Reducir nuestros deseos revela la riqueza que ya abunda en nuestras vidas.
A veces, pasamos la vida entera mirando hacia la próxima gran adquisición, pensando que la felicidad está guardada en una caja de lujo o en una cuenta bancaria con muchos ceros. La frase de Epicteto nos invita a detenernos y respirar, recordándonos que la verdadera riqueza no se mide por lo que acumulamos en nuestros estantes, sino por la ligereza con la que caminamos por el mundo. Tener pocos deseos no significa vivir en la carencia, sino aprender a apreciar la plenitud de lo que ya es suficiente.
En nuestro día a día, es muy fácil caer en la trampa de la comparación. Vemos las redes sociales y sentimos que nos falta ese gadget nuevo, esa ropa de marca o ese viaje exótico para sentirnos valiosos. Esa búsqueda constante de 'más' crea un ruido mental que no nos deja disfrutar del presente. Nos volvemos esclavos de nuestras propias expectativas, corriendo tras un horizonte que siempre parece alejarse un poco más cada vez que creemos alcanzarlo.

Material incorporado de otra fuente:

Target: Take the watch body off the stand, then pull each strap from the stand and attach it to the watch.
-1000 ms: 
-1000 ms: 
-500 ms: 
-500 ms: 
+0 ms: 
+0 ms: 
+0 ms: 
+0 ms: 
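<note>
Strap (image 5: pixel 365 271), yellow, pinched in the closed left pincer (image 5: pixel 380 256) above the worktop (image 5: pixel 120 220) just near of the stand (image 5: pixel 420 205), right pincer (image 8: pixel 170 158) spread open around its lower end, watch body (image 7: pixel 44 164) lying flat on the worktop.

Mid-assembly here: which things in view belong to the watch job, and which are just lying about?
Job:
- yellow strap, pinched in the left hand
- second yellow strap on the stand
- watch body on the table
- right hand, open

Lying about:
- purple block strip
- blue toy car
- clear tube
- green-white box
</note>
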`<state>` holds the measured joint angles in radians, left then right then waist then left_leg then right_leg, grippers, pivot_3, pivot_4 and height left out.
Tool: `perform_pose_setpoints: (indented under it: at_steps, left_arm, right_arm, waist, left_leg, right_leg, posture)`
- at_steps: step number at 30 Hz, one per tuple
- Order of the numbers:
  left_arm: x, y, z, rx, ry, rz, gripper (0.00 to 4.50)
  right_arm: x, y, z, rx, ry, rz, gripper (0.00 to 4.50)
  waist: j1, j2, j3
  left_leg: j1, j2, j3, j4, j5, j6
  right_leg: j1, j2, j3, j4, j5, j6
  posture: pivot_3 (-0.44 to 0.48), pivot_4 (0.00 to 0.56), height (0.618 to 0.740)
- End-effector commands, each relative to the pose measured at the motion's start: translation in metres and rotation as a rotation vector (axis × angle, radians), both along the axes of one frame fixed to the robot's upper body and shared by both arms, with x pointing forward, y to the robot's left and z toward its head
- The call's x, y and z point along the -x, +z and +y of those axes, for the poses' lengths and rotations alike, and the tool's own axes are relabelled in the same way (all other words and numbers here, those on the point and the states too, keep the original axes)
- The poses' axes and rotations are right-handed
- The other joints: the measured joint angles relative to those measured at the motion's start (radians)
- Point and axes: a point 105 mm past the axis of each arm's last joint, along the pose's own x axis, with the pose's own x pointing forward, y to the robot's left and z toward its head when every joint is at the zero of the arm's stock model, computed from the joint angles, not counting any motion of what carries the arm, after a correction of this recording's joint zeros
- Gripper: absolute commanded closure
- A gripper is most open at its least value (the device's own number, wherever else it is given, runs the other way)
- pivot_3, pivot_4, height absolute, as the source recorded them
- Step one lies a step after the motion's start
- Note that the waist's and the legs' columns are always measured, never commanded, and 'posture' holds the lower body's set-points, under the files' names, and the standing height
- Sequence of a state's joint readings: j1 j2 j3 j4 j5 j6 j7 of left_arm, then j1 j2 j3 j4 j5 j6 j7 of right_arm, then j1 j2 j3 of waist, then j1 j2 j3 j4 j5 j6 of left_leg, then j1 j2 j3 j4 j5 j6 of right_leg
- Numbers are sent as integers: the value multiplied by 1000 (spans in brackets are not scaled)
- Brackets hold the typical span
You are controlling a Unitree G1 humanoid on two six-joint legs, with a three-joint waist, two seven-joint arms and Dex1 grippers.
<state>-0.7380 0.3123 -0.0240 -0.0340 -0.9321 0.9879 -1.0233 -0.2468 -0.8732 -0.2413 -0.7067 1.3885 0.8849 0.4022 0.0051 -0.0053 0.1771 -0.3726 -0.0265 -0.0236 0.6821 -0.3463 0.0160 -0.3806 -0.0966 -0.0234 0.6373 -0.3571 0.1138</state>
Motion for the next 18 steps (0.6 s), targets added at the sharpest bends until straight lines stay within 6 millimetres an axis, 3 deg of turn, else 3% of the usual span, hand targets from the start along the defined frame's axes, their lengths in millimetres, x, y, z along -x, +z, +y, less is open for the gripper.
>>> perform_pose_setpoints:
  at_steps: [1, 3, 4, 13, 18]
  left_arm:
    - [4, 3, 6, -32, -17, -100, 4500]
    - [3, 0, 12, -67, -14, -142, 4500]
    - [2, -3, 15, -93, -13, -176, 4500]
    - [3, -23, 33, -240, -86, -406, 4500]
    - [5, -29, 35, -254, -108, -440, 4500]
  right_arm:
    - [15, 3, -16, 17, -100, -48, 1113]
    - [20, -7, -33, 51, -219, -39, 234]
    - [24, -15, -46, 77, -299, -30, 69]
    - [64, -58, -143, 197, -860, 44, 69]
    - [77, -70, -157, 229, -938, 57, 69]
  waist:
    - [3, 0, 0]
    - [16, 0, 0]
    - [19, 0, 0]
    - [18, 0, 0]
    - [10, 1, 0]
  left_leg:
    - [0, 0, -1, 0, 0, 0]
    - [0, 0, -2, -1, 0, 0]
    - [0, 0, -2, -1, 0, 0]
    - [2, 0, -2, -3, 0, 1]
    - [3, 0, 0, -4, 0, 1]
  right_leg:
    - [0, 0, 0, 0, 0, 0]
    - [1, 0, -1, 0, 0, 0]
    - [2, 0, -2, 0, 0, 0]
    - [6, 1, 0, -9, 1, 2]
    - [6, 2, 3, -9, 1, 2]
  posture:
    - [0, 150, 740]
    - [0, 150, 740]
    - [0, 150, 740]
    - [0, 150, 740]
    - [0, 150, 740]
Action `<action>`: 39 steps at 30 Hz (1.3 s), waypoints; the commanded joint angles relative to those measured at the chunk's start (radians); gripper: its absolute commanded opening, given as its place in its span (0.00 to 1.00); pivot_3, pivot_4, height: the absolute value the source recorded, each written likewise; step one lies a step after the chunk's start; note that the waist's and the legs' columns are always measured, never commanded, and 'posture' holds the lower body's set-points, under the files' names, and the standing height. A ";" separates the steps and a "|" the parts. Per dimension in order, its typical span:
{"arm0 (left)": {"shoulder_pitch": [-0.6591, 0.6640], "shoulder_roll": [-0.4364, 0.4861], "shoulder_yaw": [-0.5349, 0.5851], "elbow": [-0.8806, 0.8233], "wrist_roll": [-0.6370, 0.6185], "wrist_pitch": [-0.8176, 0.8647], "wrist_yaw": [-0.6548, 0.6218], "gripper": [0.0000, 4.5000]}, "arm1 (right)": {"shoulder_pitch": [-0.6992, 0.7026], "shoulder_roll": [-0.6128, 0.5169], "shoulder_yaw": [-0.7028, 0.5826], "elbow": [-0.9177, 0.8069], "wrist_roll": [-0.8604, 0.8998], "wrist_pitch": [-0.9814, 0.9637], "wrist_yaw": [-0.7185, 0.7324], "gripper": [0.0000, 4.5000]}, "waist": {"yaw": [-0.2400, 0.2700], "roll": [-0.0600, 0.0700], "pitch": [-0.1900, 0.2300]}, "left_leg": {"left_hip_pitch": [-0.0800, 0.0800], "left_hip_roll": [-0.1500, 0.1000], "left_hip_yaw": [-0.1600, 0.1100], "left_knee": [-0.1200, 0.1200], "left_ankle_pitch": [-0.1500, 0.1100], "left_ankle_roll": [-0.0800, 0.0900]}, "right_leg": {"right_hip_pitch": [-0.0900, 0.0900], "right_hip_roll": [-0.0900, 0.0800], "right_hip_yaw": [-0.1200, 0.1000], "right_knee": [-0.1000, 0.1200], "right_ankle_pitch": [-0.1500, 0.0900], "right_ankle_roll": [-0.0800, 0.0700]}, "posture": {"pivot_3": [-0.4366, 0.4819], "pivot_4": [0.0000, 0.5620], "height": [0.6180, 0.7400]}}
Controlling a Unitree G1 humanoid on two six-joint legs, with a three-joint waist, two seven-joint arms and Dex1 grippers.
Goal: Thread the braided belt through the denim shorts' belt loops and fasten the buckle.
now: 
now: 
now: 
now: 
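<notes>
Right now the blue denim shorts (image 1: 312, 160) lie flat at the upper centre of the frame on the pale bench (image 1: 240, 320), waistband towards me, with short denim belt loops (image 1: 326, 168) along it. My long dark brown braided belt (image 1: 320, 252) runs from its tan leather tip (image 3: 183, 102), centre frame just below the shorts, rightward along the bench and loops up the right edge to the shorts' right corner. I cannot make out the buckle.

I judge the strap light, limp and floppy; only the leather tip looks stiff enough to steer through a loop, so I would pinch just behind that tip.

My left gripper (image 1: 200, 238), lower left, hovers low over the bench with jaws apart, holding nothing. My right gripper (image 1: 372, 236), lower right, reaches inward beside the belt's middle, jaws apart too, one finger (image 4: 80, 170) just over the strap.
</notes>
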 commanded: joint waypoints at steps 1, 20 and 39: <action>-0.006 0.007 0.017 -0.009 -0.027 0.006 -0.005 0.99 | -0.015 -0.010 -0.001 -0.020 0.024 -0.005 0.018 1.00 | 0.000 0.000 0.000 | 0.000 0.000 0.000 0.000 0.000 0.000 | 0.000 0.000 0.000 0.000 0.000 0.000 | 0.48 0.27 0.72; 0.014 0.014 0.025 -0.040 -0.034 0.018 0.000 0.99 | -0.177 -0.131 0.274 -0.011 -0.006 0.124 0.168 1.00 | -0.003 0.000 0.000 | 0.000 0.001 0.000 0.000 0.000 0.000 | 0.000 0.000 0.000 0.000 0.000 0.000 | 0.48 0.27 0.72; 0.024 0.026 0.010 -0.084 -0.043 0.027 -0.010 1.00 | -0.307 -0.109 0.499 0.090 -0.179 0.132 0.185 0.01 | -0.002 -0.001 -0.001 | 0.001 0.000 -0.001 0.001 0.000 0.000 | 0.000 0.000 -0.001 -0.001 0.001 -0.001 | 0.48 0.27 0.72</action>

Hace poco, me sentía un poco abrumada por una lista interminable de cosas que sentía que 'necesitaba' para estar tranquila. Estaba obsesionada con renovar mi pequeño rincón de lectura. Pero un día, mientras tomaba un té en silencio, me di cuenta de que lo único que realmente necesitaba era la paz de ese momento y el calor de mi taza favorita. Al reducir mis deseos a lo esencial, sentí una libertad que no había experimentado en meses. Fue como si me quitara una mochila llena de piedras que ni siquiera sabía que cargaba.
Como tu amiga BibiDuck, quiero decirte que la verdadera abundancia florece cuando dejas de perseguir lo que te falta y empiezas a honrar lo que te sostiene. La simplicidad es un refugio seguro donde el corazón puede descansar sin la ansiedad de la ambición desmedida.
Hoy te invito a hacer un pequeño ejercicio de gratitud. Mira a tu alrededor y elige tres cosas sencillas que ya posees y que te traen alegría. Intenta pasar el resto del día agradeciendo por ellas, sin pensar en lo que vendrá mañana.